We are seeing artificial intelligence introduced into many areas of our lives. In 2022, IBM found that 35% of companies already use AI within their business, with 42% exploring what AI can do for them.
However, this is only the beginning of AI. Currently, AI is used often to process and asses large data sets and make predictions and has been used as something that some would say focus more on achievements than intelligence.
What is Generative AI?
Generative AI uses data-intensive AI processing, not just analysing the data but learning the patterns and subsequently creating something from scratch. For example, in creative spaces, such as stories and books, drawings and paintings, so that through words, prompts can create pictures and stories from scratch. Generative AI is going beyond analysing and producing results from fed sets to being able to craft something based on its deep learning.
With the foundational open sources developed by AI labs (such as Open AI and Cohere), there had just recently been the infrastructure for this to happen. This is very much the beginning for generative AI; there continues to be better data and more models, which will continue to push the results.
Isn’t it just a gimmick?
While this might sound more like a fun game, some severe investment is happening within generative AI. Previous attempts for generative AI looked promising but died out. This, however, is very different.

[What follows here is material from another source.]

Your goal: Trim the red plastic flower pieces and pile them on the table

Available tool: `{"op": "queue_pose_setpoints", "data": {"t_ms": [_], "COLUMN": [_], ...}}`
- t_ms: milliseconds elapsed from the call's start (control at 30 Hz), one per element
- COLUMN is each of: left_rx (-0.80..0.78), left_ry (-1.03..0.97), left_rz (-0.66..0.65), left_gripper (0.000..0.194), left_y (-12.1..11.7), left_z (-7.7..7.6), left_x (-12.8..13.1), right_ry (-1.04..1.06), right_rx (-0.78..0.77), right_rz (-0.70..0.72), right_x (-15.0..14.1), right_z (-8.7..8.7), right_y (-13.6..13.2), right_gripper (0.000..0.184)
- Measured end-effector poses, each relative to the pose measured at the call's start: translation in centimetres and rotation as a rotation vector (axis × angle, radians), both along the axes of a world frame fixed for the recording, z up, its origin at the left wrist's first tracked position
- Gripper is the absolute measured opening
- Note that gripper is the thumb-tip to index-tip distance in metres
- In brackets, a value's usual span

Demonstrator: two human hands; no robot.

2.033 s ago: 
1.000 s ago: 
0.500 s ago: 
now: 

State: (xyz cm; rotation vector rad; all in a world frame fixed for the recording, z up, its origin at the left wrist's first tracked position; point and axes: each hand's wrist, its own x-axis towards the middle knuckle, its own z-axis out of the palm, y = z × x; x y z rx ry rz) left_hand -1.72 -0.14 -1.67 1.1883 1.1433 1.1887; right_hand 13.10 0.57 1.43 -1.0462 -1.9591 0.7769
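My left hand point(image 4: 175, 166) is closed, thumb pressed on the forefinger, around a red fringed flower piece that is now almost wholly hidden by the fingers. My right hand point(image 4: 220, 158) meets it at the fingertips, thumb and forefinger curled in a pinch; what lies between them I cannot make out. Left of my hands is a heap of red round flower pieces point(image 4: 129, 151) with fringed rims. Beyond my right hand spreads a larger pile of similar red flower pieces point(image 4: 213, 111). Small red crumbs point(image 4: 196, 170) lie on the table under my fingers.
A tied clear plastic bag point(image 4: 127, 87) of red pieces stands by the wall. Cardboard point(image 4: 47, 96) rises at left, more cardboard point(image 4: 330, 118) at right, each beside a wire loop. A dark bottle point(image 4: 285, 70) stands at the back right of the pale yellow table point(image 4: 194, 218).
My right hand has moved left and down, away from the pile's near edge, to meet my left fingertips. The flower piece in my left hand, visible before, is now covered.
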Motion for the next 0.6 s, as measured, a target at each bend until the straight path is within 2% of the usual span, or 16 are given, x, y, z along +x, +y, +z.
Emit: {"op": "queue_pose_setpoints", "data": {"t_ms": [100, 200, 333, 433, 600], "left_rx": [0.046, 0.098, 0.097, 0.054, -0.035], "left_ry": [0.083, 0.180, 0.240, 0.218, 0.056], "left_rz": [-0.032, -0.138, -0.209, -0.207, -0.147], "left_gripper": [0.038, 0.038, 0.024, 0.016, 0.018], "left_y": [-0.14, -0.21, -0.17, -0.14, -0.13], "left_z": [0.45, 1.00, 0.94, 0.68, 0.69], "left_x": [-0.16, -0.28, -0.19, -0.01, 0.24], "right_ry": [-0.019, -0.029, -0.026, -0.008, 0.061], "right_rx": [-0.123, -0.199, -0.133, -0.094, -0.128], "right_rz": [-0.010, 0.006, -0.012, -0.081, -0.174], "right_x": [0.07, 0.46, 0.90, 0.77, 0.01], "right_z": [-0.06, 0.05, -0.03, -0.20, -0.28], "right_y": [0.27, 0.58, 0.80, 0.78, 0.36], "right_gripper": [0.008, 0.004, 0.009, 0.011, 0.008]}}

The developments, even in the last few weeks, have seen generative AI has moved forward, creating videos, text, images, audio and code which sounds, looks and performs better than ever while at the same time becoming more accessible to the public domain.
Do people think it matters?
If you look at current investments, people are taking generative AI seriously. Jasper, a writing assistant, announce a $135 million fundraising; Open AI, the powerhouse behind Dall-E 2, is looking at a valuation of $20 billion. And it isn’t just the more creative AI outputs getting the funding. Boltzbit raised £1.6 million for their deep learning platform, allowing data scientists to create thousands of AI models without writing a single code.
Tech giants are racing to create practical generative AI models. Salesforce uses generative AI to create a computer-code generator to help save software developers time. Stability AI, a startup with offices in London and San Francisco that last week announced a $101 million seed round, in August launched an open-source text-to-image generator that has since been downloaded and licensed by more than 200,000 software developers worldwide.
While it may have been fleeting before, there is a reason the generative AI has had more than a bit of noise around it recently. We are seeing more interest, investment and development with this subset of AI.